Mark Kingdon sieht in sozialen Netzwerken, wie Facebook oder Twitter, keine wirkliche Konkurrenz zu virtuellen Welten. Diese würden sich „je nach Situation" ergänzen. In den vergangenen beiden Jahren habe sich die Einstellung zur eigenen Internetpräsenz geändert, ist Francoise Legoues, Vicepresident Innovation Initiatives bei IBM überzeugt: „Heute präsentiert man sich meist unter der richtigen Identität im Netz". Der Trend geht weg von Avataren, bei denen niemand genau wisse, wer oder was sich dahinter verbirgt. Dies trifft vor allem den geschäftlichen Gebrauch der eigenen Online-Identität.

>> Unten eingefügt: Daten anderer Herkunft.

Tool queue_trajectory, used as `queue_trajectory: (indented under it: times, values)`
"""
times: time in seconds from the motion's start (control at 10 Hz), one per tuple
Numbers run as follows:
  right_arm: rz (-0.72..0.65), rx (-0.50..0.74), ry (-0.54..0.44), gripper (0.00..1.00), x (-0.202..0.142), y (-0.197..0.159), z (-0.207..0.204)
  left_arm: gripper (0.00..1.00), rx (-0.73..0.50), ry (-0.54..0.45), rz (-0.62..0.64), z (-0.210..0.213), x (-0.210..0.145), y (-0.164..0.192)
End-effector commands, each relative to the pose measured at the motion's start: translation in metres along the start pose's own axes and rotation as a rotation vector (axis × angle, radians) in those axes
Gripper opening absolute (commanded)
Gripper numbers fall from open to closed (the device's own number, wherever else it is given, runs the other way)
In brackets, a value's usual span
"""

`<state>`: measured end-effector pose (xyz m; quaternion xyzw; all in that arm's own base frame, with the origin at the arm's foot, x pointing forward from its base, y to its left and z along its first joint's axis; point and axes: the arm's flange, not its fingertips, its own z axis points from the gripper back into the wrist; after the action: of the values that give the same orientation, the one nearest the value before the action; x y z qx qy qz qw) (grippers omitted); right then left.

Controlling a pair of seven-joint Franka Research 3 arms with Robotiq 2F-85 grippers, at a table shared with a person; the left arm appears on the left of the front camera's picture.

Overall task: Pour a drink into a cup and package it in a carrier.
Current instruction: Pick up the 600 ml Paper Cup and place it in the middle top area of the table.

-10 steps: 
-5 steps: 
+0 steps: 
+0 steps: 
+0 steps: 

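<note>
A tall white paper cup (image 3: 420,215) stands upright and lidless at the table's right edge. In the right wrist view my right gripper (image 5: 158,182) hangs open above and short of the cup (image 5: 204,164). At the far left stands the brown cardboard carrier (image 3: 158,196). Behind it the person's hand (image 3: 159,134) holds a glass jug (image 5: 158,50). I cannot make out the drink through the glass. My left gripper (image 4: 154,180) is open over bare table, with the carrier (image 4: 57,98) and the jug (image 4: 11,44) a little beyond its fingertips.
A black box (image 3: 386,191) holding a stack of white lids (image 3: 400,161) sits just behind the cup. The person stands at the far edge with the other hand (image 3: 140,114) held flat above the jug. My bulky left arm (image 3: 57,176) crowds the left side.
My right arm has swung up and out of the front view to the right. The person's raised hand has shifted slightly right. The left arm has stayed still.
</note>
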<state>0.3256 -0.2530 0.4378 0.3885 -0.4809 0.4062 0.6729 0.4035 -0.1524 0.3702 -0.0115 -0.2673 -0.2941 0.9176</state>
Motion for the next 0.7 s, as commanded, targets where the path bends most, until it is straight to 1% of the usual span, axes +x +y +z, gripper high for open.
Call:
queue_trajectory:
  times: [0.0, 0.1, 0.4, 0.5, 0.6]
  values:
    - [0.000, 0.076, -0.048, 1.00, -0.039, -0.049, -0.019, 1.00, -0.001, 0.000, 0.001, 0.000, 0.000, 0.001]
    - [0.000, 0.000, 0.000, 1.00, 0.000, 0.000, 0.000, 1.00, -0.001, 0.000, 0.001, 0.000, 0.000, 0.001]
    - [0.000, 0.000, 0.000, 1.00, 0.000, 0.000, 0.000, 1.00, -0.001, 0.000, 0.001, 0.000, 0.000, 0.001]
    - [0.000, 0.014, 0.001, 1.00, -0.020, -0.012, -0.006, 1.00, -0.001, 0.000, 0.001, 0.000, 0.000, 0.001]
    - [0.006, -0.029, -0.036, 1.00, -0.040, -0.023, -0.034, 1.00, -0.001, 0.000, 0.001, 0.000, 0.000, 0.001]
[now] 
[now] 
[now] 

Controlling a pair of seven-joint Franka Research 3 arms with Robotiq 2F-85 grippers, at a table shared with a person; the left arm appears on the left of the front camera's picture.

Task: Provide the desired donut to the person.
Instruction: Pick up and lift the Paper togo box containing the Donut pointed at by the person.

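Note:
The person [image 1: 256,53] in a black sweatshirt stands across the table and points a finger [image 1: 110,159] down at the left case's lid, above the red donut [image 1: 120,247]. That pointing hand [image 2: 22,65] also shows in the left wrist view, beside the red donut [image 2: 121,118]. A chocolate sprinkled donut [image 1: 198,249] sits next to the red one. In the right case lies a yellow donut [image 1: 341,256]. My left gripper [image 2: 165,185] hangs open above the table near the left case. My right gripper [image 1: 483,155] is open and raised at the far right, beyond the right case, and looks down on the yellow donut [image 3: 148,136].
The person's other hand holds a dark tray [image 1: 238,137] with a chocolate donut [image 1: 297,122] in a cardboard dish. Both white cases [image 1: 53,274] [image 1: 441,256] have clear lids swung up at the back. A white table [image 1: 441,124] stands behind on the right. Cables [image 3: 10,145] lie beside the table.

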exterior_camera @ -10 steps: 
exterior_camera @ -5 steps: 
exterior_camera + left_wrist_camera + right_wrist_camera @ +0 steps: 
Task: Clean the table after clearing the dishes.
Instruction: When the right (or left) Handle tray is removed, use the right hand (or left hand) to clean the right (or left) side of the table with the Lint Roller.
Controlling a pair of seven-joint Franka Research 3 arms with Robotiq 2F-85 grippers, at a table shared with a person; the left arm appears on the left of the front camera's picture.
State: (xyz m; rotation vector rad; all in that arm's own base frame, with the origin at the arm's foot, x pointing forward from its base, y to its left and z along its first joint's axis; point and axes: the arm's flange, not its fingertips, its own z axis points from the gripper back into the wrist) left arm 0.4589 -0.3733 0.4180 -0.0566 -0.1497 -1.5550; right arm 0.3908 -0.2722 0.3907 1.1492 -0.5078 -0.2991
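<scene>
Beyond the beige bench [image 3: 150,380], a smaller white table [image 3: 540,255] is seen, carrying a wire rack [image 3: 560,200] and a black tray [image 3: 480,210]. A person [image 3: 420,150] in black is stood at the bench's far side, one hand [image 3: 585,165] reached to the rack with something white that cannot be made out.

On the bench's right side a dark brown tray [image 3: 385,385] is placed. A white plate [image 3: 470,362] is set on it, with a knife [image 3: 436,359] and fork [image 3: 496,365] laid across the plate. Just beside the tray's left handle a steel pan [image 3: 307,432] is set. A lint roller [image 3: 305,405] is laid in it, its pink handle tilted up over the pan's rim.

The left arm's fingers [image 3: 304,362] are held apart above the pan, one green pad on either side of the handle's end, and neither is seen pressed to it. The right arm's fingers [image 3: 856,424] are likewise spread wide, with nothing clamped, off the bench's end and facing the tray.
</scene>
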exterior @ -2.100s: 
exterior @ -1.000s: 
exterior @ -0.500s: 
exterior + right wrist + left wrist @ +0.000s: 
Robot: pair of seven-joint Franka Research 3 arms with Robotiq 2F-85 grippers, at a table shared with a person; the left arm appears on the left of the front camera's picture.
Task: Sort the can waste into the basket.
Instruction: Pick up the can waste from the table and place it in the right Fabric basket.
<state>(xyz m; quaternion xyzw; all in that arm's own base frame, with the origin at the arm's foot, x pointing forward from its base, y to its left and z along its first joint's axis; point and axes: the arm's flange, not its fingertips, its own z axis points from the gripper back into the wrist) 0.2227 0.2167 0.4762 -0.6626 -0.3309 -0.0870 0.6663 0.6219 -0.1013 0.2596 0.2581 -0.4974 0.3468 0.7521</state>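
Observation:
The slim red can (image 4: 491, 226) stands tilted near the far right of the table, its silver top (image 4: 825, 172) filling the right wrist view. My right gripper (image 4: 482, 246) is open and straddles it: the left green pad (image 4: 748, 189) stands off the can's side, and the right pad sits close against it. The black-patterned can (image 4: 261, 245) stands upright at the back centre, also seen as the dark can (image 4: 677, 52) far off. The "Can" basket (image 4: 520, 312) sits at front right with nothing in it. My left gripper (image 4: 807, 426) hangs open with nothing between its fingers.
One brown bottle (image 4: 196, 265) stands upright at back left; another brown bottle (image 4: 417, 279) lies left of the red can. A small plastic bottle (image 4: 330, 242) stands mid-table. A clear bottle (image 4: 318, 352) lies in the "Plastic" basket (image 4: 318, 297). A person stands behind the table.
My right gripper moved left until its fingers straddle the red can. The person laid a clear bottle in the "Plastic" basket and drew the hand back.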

Von seiner extensiven Präsenz in Second Life hat sich IBM verabschiedet, daher werden zum Beispiel auch keine Recruiting-Events mehr veranstaltet. Genutzt wird die „Nebraska"-Version vor allem als Tool für ­virtuelle Meetings. Zusätzlich forscht IBM an einem Avatar, der sich in verschiedenen virtuellen Welten, zum Beispiel Second Life und OpenSim, bewegen kann. Ist denn das überhaupt noch Second Life, woran IBM ­arbietet? Für Francoise Legoues ist das nicht eindeutig zu beantworten. „Aber was uns nach wie vor ­interessiert, ist die dahinterliegende Technologie".



Fakten:

Seit 2003 besteht die von Linden Lab entwickelte virtuelle 3D-Welt Second Life. Nutzer können darin kommunizieren, aber auch mit Waren handeln. Bezahlt wird mit Linden Dollars. Die virtuelle Wirtschaft wuchs seit dem zweiten Quartal 2008 bis zum zweiten Quartal 2009 jährlich um 94 Prozent. Obwohl ­Linden Lab die ­eigenen Umsätze nicht preisgibt, legt CEO Mark Kingdon Wert ­darauf, dass es zumindest in ­Second Life keine Wirtschaftskrise gegeben habe.